We’ll look at how the growth of mobile, GPS and local search have driven an explosion in web searches by people who are looking for something they can buy now, today. And we’ll talk about the most important elements to get right if you want your local search results to shine. Let’s start with just how much, and how fast, searches like this have grown.
‘Near me’ searches are growing rapidly
‘X near me’ searches are among the fastest-growing searches in the world. Growth in the mid-2010s was fast as mobile-oriented search marketing and consumer habits caught up with a populace who were (and are) constant mobile internet users. However, they’re growing rapidly now too. Here’s Google Trends’ view on the last five years:
(Note: Google Trends uses a percentage scale to gauge interest rather than raw search volume numbers.)
This growth is part of a trend toward using search as part of normal life, rather than sitting down at a computer to ‘do research.’ You can see that by looking at Trends data for ‘X near me tonight’:
(I’m not sure what was happening from July 2-8 2017, but it got a lot of attention on Google.)

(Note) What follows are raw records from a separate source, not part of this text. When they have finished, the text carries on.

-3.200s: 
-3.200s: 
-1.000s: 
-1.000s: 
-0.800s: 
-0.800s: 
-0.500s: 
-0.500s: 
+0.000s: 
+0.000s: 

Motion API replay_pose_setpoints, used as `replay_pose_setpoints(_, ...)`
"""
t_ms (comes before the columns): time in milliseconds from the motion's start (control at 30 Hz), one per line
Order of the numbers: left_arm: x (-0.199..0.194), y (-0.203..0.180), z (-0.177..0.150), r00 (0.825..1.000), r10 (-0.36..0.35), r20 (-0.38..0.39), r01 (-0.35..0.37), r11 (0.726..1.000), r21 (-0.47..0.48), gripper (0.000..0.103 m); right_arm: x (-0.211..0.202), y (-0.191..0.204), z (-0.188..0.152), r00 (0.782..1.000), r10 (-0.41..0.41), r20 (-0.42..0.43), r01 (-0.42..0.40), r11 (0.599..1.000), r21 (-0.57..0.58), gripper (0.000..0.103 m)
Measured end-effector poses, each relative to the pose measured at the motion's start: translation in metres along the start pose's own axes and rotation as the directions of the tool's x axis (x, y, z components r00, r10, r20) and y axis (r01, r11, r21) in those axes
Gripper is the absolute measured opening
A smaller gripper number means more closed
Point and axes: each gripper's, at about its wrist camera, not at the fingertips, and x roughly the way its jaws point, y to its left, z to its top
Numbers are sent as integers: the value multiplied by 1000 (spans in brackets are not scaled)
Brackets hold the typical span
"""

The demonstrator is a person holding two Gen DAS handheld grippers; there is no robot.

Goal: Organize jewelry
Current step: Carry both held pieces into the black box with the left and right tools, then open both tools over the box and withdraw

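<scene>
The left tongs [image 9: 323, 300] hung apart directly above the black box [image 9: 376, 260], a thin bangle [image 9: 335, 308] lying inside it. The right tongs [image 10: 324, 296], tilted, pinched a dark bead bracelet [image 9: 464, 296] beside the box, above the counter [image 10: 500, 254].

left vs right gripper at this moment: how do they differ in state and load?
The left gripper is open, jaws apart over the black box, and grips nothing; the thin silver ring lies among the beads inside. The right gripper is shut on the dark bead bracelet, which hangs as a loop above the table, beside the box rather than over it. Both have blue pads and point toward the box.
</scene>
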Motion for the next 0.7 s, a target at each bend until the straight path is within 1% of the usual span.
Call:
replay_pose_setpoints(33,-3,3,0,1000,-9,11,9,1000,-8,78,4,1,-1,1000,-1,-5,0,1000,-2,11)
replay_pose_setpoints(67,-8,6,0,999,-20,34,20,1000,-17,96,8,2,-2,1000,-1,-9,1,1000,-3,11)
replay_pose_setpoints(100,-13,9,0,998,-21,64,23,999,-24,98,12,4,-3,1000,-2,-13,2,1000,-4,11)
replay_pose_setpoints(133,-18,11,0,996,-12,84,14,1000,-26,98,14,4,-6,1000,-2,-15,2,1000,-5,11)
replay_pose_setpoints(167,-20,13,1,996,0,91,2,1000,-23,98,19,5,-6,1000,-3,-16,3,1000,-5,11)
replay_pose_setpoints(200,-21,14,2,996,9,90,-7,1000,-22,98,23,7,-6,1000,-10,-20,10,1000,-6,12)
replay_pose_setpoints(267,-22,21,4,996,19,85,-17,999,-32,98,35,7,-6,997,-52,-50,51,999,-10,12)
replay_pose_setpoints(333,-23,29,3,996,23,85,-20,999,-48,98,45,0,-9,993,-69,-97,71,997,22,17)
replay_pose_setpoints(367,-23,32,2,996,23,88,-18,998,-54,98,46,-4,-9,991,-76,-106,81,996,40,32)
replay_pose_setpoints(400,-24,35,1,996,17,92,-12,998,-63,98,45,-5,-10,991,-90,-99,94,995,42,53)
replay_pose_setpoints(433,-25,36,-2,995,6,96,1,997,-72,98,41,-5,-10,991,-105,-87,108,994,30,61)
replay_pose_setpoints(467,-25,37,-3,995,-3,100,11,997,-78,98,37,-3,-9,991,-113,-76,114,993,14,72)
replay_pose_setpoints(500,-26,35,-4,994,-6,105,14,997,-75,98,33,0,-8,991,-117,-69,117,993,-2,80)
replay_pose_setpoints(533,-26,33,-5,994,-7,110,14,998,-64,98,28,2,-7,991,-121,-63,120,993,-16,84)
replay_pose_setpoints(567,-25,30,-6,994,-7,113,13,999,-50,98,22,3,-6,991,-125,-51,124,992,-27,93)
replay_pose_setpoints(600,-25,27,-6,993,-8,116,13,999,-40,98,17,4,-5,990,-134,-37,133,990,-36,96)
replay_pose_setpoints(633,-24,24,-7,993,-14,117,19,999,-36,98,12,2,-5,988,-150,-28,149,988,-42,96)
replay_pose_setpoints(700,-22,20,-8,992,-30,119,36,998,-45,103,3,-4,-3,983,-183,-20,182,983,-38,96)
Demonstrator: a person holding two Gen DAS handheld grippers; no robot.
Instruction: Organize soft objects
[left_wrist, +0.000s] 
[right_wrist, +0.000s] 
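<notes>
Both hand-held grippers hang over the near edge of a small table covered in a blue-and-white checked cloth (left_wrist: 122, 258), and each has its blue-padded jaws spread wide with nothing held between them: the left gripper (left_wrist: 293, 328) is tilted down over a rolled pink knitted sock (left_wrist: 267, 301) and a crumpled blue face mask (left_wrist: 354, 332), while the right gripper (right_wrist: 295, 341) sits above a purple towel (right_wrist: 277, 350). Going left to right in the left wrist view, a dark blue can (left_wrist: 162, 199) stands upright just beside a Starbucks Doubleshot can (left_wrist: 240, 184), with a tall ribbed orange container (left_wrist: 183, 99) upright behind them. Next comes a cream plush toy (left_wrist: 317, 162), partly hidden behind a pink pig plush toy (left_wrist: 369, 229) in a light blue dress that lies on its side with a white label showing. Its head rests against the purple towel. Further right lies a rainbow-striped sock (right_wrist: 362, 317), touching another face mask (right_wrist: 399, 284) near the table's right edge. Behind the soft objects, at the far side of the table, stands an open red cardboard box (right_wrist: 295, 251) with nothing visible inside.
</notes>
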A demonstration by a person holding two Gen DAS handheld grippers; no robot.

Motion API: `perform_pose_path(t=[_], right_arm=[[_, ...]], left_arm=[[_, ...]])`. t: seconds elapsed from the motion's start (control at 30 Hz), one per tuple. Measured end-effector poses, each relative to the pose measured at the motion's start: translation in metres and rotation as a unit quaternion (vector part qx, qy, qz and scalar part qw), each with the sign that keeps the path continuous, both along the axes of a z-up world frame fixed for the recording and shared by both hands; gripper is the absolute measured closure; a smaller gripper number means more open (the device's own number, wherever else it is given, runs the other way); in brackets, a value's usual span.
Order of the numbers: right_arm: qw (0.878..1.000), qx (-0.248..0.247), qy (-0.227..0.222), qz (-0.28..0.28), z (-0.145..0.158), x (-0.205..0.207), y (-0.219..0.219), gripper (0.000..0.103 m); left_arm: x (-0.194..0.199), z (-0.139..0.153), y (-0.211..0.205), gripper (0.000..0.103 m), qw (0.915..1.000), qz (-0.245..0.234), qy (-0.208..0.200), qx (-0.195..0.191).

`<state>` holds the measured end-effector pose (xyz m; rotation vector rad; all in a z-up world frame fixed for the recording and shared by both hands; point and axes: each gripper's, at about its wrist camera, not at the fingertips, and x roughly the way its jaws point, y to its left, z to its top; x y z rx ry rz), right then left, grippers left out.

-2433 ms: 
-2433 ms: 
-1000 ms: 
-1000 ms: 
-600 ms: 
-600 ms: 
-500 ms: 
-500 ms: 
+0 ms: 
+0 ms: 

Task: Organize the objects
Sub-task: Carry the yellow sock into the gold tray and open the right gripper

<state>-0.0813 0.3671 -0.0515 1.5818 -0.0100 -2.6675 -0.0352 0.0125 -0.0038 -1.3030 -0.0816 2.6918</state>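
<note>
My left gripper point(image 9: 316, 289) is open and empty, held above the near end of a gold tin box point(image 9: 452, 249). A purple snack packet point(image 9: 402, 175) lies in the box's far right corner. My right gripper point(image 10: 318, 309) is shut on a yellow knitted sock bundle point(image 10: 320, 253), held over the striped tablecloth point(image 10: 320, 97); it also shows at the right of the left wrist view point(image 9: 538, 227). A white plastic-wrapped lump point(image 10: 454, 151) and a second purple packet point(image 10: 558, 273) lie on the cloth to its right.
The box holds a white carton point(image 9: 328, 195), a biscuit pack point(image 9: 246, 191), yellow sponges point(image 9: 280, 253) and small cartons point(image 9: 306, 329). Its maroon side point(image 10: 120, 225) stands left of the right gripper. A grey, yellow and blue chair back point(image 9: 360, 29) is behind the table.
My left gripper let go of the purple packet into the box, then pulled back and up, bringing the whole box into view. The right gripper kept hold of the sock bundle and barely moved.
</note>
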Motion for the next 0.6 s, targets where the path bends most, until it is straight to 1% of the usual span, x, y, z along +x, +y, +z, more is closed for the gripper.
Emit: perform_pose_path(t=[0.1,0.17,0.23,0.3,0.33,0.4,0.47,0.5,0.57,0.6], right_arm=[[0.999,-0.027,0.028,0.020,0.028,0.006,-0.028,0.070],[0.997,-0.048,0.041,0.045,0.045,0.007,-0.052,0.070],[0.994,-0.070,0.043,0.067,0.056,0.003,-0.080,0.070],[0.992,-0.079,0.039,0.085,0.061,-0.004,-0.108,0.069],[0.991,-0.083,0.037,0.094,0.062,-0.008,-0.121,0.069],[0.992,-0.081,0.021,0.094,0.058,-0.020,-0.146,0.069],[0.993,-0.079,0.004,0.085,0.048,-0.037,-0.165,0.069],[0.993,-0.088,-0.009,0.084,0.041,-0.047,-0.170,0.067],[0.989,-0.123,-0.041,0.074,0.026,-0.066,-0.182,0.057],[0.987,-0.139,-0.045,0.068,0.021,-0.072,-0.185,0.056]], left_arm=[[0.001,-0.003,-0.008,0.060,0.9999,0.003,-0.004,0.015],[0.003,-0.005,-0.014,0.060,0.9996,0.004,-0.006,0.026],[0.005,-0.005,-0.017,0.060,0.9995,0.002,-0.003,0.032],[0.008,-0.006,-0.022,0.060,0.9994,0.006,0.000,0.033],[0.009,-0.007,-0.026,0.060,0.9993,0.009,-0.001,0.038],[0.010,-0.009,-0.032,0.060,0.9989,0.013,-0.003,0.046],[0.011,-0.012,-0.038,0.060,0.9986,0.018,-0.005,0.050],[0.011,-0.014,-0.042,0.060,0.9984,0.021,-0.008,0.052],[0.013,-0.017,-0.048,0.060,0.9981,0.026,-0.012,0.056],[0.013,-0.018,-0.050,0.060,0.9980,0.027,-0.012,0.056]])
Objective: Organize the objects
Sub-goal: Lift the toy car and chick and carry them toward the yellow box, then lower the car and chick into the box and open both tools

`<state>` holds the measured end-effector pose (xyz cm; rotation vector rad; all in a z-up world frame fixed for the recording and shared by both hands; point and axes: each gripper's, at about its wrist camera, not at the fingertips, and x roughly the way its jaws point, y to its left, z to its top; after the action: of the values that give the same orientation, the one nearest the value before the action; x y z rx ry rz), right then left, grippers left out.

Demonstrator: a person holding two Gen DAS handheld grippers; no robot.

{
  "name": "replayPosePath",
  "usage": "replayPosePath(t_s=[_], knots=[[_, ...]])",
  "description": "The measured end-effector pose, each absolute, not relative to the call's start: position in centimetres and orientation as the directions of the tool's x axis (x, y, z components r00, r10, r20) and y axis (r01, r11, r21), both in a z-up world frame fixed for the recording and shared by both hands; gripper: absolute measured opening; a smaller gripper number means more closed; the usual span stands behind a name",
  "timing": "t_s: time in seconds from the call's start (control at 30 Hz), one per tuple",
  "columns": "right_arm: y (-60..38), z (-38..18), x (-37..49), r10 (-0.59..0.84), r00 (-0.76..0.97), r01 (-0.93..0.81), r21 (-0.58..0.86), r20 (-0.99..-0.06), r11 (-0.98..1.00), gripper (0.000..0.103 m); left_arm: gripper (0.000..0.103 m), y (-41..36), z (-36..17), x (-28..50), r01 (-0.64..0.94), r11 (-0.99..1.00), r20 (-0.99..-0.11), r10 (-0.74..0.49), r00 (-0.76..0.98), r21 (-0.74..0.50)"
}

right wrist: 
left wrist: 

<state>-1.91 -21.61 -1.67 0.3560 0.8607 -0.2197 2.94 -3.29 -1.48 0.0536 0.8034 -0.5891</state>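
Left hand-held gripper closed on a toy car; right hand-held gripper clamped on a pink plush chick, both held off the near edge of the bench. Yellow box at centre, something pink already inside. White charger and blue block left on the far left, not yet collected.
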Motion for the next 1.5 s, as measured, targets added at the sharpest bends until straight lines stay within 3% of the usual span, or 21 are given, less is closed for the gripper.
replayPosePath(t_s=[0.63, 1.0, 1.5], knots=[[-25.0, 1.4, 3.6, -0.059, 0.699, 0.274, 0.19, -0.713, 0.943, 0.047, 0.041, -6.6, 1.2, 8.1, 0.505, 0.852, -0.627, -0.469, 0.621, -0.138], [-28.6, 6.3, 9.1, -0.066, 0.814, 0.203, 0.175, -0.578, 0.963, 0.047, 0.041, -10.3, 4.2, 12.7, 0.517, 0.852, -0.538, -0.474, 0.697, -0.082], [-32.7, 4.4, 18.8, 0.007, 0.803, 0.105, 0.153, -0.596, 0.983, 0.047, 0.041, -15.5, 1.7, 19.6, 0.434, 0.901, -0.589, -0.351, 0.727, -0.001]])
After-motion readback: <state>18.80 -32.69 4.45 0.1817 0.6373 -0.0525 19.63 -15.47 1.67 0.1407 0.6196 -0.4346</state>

These searches are often for consumer-level spending: people looking for somewhere to eat, a bar, a cinema, a haircut or an electronics store where they can buy something more or less immediately. Searches for food and events account for a large swath of this increase in volume. But the same trend doesn’t just apply to professional services — it’s actually even clearer.
Check out the graph for ‘attorney near me’ in the US over the last five years:
The pandemic shows up as a dip-and-correct interruption to the general upward trend in these figures, but the overall picture is clear enough: organic search is about two thirds mobile. A 2018 study found that 82% of respondents had made a ‘near me’ search on their smartphone over the course of a single week.
Local search, predominantly on mobile, is increasingly the last step in the customer journey before they visit someone’s office, practice or store and spend some money. This is an enormous opportunity, particularly if you’re a ‘relationship business’ like an attorney or a physical therapist, where it’s much easier to convert someone to a long-term customer than it is to get them through the door in the first place.
‘Near me’ searches indicate immediate need, purchase intent
Marketers talk about TOFU and BOFU actions and customer behaviors. That’s Top-Of-FUnnel and Bottom-of-FUnnel; TOFU might be ‘how much should I spend for a deep carpet clean?’ At this stage, people are aware that the service exists and is valuable to them, but they’re considering and evaluating. They need education, guidance, support, nurturing — all of which sounds time-consuming and expensive, because it is.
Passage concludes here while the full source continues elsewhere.